I got up and looked out the window but couldn’t see anything. We found it in the morning though; that “woomp!” must have been the petrol tank going up and blowing out the windows.

IMG_3162

As The Wife pointed out, it looked theatrical, as though a team of set designers had been given the task of creating a “burnt-out car” scene for a low-budget telly drama.

Strangely, there was no smell whatsoever of burnt rubber or plastic or metal. However, the ever-responsible Jambo spotted an ember that the fire brigade had missed, and so he did the right thing.


The creatures of Austrasia

27/02/2016

There are some people who really hate Indian mynahs, people who think the only good Indian mynah’s a dead Indian mynah.

IMG_3027

I think I might be one of them. I think I got this way when living in Alice Springs. I had lots of friends who worked as scientists trying to preserve remnant small native marsupial communities. The two arms of the pincers wiping out these critters at world-record rate were habitat loss and feral animals. In this community, “feral” became a byword for all that was bad. This is understandable; I’ve mentioned before the Australian Wildlife Conservancy’s 2012/13 Wildlife Matters report which found that feral cats kill 75 million (yes, 75 million) native animals in every 24-hour period (yes, every 24-hour period). And that doesn’t account for the animals killed by cute Tiddles as she stalks the gardens and parks of our towns and cities.

But Indian mynahs?

I’m editing a thesis at the moment, a study of an Arnhem Land language by a non-Indigenous linguist. In it she talks about the blurring of lines and the changing roles and expectations as the researcher gradually learns the language under study and is slowly absorbed into the study community. There are even words for those who, through the act of “opening their ears” to the language become more than just speakers but become “indigenous” themselves. This is a very forgiving approach to newcomers, one that I – as a newcomer to Australia – could learn from. I mean, that dead Indian mynah was probably a 50th generation mynah, more “Australian” than someone whose ancestors arrived on the First Fleet. So why the beef?

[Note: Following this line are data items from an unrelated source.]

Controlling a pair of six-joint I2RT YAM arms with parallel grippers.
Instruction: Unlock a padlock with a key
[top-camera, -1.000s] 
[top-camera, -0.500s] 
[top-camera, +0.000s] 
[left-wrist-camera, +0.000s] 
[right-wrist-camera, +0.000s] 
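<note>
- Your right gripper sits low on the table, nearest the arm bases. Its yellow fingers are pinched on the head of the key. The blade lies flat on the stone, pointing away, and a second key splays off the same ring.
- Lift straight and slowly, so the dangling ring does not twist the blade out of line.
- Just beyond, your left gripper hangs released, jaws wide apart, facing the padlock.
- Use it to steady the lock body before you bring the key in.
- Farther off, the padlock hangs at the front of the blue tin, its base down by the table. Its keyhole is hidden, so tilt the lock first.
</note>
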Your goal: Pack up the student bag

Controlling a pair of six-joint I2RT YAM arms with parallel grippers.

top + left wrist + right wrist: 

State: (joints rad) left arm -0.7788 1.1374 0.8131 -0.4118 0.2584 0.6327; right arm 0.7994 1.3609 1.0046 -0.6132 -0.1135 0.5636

Which takes me to this pair of carp that occupied the pond behind the TAFE weir for a couple of weeks.

IMG_3066

They were big buggers all right, getting fat on the huge quantities of water weed and crustaceans that boiled around the warm shallow water after the recent rains and hot days. I was talking about these carp to a few Aboriginal fellas who were out eel trapping with their young sons off the Chinchen Street bridge, a scene that could have happened any time in the last X thousand years. I wonder whether they think that these carp are “introduced” or “feral”?

IMG_3068

Anyway, as another scientist pointed out to me, none of this will matter in a few million years, when Australia crashes into South-East Asia. The creation of Austrasia and the removal of the Wallace geophysical region will see all manner of critters teeming back and forth. Then what?

I don’t think I need to lose too much sleep about it.


Toy time

16/02/2016

I don’t see little kids down the drain, but I do see their toys.

IMG_3103

I can understand how balls find their way down here, but trollies?

IMG_3045

And little men?

IMG_3042

Strange.


Something to chew on

16/02/2016

Last year, while in England, I read a book that had been a surprise bestseller in that verdant land. The Shepherd’s Life, by Lake District Herdwick sheep farmer James Redbank, was more manifesto than autobiography. It was prickly and cranky, with Redbank snarling equally at Westminster bureaucrats and non-farming Lakes residents who just didn’t get it, the “it” being the place-specific connection of the Cumbrian sheep farmer. In sheep-farming terms, the word that describes this connection is “heft”:

IMG_3059

Part of Redbank’s manifesto (and I use the word a second time, deliberately) is that England’s uplands need the stewardship of sheep farmers; not only are they the people who have created the landscape, they are the ones best adapted to manage it. Having been in the Lake District during a period of relentless flooding I was interested to see how the debate on floods, flooding and flood defences evolved. There were the usual calls for more and higher concrete walls, but there were other voices too.

Consider George Monbiot’s Guardian article “Drowning in money: the untold story of the crazy public spending that makes flooding inevitable”. When Redbank writes, it’s effete non-farming Southern jessies like Monbiot that he has in his sights. But, as strapping Northerner myself, I have to say that Monbiot has it dead right: we strip our uplands of vegetation, we farm intensively and to the point of ecological exhaustion, and then when the rain comes down and sheets off the fields and into our poorly planned towns we throw millions of pounds of engineering solutions to “solve” the “problem”. Couldn’t happen in Australia, could it?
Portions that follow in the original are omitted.